Django annotate with frequency


(django 3.2.12, python 3.9.3, MySQL 8.0.28)

Imagine models like the following:

class User(models.Model):
    email = models.EmailField(...)
    created_datetime = models.DatetimeField(...)

class UserLog(models.Model):
    created_datetime = models.DatetimeField(...)
    user = models.ForeignKey('user.User' ...)
    login = models.BooleanField('Log in' ..)

And the following query, destined to annotate each user in the queryset with the frequency of their logs(when log.login=True):

users = User.objects.filter(
    Q(...)
).annotate(
    login_count=Count('userlog', filter=Q(userlog__login=True)),
    login_duration_over=Now() - F('created_datetime'),
    login_frequency=ExpressionWrapper(
        F('login_duration_over') / F('login_count'),
        output_field=models.DurationField()
    ),
)

This results in a SQL error:

(1064, "You have an error in your SQL syntax;)

The generated SQL (fragment for login_frequency) looks like this:

(
  INTERVAL TIMESTAMPDIFF(
    MICROSECOND,
    `user_user`.`created_datetime`,
    CURRENT_TIMESTAMP
  ) MICROSECOND / (
    COUNT(
        CASE WHEN `user_userlog`.`login` THEN `user_userlog`.`id` ELSE NULL END
    )
  )
) AS `login_frequency`,

and MySQL does not seem to like it.
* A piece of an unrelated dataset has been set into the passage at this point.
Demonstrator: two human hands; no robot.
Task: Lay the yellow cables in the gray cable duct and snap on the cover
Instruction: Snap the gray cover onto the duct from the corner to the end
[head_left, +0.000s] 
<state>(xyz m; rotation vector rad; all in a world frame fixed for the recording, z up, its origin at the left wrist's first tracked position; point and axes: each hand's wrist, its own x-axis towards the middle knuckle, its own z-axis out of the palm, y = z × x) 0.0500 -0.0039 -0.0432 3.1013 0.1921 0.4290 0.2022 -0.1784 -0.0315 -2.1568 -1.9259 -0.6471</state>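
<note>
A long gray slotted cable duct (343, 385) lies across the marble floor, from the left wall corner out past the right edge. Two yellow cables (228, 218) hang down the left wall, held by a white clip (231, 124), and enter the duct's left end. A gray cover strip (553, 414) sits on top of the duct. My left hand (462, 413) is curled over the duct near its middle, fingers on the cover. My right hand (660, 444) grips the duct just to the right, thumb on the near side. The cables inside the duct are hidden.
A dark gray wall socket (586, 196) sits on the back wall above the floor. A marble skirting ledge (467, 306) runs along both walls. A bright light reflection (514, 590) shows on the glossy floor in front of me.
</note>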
A similar code works on SQLlite and, I am told on PG.

What is wrong with the ExpressionWrapper on MySQL, any idea?


Solution

  • Found a workaround:

    users = User.objects.filter(
        Q(...)
    ).annotate(
        login_count=Count('userlog', filter=Q(userlog__login=True)),
        login_duration_over=Now() - F('created_datetime'),
        login_frequency=Cast(
            ExpressionWrapper(
                Cast(F('login_duration_over'), output_field=models.BigIntegerField()) / F('login_count'),
                output_field=models.BigIntegerField()
            ),
            output_field=models.DurationField()
        )
    )
    

    this forces the DIVIDE operation to be performed db-side on bigints and once that is done, cast it back to a timedelta.

    MySQL stopped screaming and the results are correct.

    Even though that work, this feels ugly. Could there not be a better way?